Cuál es el vínculo, entonces, entre la lectura semanal de la Torá, el texto del Pentateuco, que constituye el rito judío, y el entorno que nos contiene. Cómo contenemos el fanatismo, los extremos, la ceguera ante el pragmatismo, la negación de la realidad que nos golpea. Cómo asumimos, como debe asumir Itzjak que se equivocó o que fue engañado pero aun así debe actuar en consecuencia. Cómo procesará EEUU un Presidente como Donald Trump, cómo pondrá Israel fin a la era Netanyahu. Cómo encontrarán la paz interior Chile y Bolivia, Colombia, y en el extremo, Venezuela. Quiénes asumirán la responsabilidad, quiénes el liderazgo. El mundo gira y nosotros con él. Qué encontramos en el texto bíblico, sea cual sea; en la literatura clásica, sea cuál sea; en ciertas expresiones del arte tan perfectas que desmienten las imperfecciones del mundo.

Leer la Torá no es acerca de encontrar las respuestas, mucho menos las absolutas; no es acerca de la palabra de Dios y La Verdad; no es acerca de mandatos morales y éticos absolutos. Mucho menos acerca de la prevalencia de un pueblo sobre los demás, ni de la verdad de un pueblo por sobre la de otros. Leer el Pentateuco, por el contario, es acerca de la condición humana y su confrontación de la realidad tal como se presenta, en toda su complejidad. Es una lectura arquetípica, esencial pero concreta, constitutiva  pero individual. Como Itzjak, que casi no veía (en la mejor tradición griega) y que fue engañado, un poco a tientas, mucho escuchando, en lo posible confiando, pero siempre con arraigada honestidad, enfrentamos el mundo y sus avatares con la resignación de que tenemos una función que cumplir y que, generalmente, no está en nuestras manos determinar el destino de las cosas.

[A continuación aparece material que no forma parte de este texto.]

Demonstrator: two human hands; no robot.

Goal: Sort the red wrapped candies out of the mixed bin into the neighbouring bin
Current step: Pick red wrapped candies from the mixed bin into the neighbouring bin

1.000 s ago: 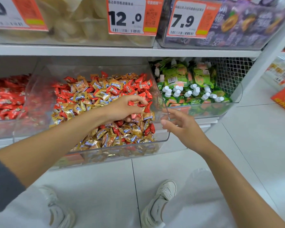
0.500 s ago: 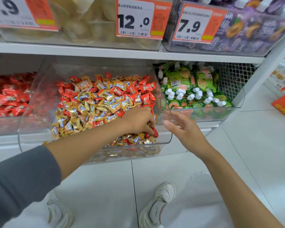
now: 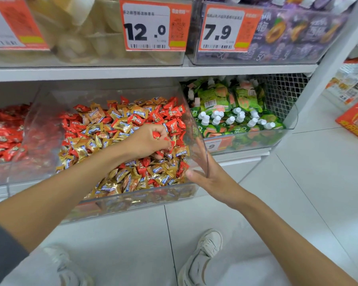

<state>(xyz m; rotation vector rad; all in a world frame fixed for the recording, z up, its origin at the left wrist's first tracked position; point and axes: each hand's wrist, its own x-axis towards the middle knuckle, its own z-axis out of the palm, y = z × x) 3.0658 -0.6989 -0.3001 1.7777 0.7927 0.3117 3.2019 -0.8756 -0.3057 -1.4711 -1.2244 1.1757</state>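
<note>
A clear plastic mixed bin on the lower shelf holds a heap of red and gold wrapped candies. My left hand reaches into its right half and its curled fingers hold red wrapped candies. My right hand lies with straight fingers against the outside of the bin's front right corner. To the left, a neighbouring clear bin holds only red wrapped candies.
A bin of green pouches with white caps stands to the right. The shelf above carries bins with orange price tags. White tiled floor and my two white shoes lie below. An orange box sits far right.
My left hand has closed over red candies and lifted slightly within the bin. My right hand has moved in from open air to rest against the bin's corner.
</note>
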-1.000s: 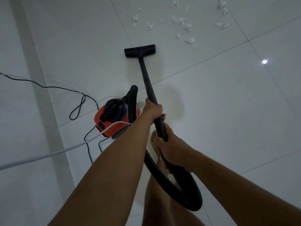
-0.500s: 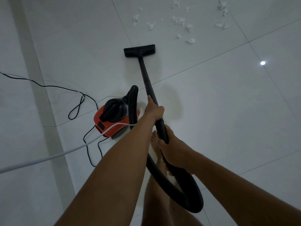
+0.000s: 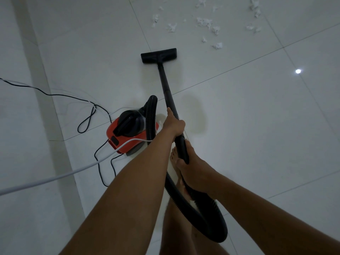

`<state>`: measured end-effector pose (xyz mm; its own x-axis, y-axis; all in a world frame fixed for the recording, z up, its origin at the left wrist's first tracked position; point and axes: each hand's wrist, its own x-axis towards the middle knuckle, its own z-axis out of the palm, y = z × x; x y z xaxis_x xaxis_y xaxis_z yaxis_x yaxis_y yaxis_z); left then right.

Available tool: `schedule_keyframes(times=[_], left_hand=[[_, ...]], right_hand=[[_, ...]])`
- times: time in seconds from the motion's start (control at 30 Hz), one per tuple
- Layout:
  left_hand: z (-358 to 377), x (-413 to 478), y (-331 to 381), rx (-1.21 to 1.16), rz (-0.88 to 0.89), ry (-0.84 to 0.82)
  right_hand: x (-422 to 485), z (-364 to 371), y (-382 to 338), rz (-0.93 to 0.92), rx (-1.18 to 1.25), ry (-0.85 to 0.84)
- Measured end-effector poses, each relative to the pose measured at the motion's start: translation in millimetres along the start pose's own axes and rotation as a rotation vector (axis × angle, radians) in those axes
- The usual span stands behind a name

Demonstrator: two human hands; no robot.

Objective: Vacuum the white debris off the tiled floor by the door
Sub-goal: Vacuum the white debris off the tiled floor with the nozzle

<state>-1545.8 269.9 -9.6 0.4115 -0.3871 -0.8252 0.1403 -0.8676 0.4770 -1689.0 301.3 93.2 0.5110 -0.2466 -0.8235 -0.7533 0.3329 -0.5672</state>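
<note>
White debris (image 3: 204,22) lies in scattered clumps on the tiled floor (image 3: 257,126), far side from the person. The black floor nozzle (image 3: 158,55) sits flat on the tile just short of the nearest clump, not touching it. The black wand (image 3: 165,85) runs from the nozzle back to the person. Left hand (image 3: 174,125) is wrapped round the wand, thumb lying along the tube. Right hand (image 3: 195,172) grips the thicker handle end nearer the body, where the ribbed hose (image 3: 207,223) starts. The hose loops down under the right forearm and comes up into the red-and-black canister vacuum (image 3: 127,133), which stands left of the wand beside the left forearm. A black power cord (image 3: 88,120) trails left with a loop. A white cable (image 3: 73,170) crosses the canister toward lower left. A bare foot (image 3: 174,155) shows between the hands. A light spot (image 3: 298,71) reflects on the tile at right.
</note>
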Motion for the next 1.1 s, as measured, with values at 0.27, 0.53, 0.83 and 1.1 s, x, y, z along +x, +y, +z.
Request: schedule_keyframes(times=[0.27, 0.53, 0.83, 1.1], left_hand=[[4, 0, 4, -0.007, -0.005, -0.005], [-3, 12, 14, 0.016, -0.024, -0.03], [-22, 49, 49, 0.037, -0.031, -0.025], [-17, 42, 60, 0.039, -0.033, -0.038]], right_hand=[[3, -5, 4, 0.002, -0.002, 0.004], [11, -12, -7, -0.018, 0.018, -0.007], [54, -29, -35, -0.031, -0.057, 0.015], [42, -41, -43, -0.006, -0.06, 0.018]])
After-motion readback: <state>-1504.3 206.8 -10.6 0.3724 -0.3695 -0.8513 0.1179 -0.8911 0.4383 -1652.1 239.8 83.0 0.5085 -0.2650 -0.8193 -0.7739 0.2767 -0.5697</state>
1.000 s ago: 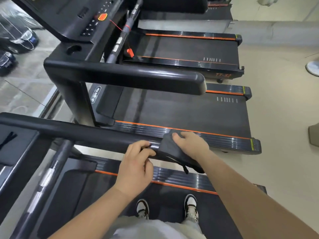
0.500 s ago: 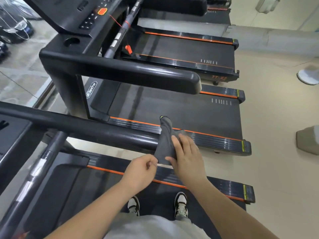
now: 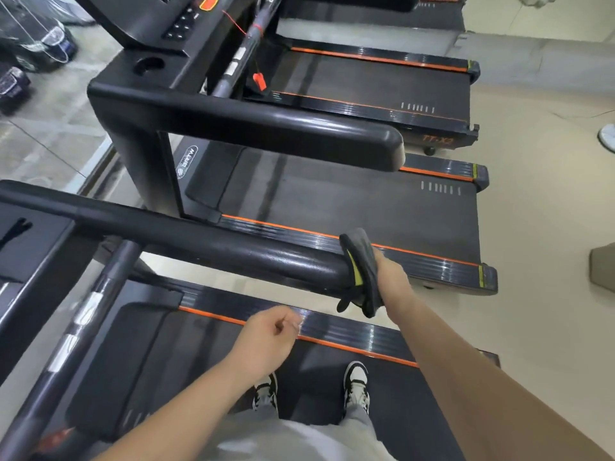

Por eso me gusta asumir este desafío y compromiso de volver a encontrarme con el texto. Como dice el Desiderata,

“And whether or not it is clear to you, no doubt the universe is unfolding as it should. Therefore be at peace with God, whatever you conceive Him to be.”

Volver a la fuente supone volver a empezar. Y volver a empezar siempre es acerca de nuevas oportunidades y hacerlo cada vez un poco mejor. Los “trabajos y aspiraciones” (sigo citando Desiderata) de nuestros patriarcas son consuelo y esperanza para nuestros propios desafíos.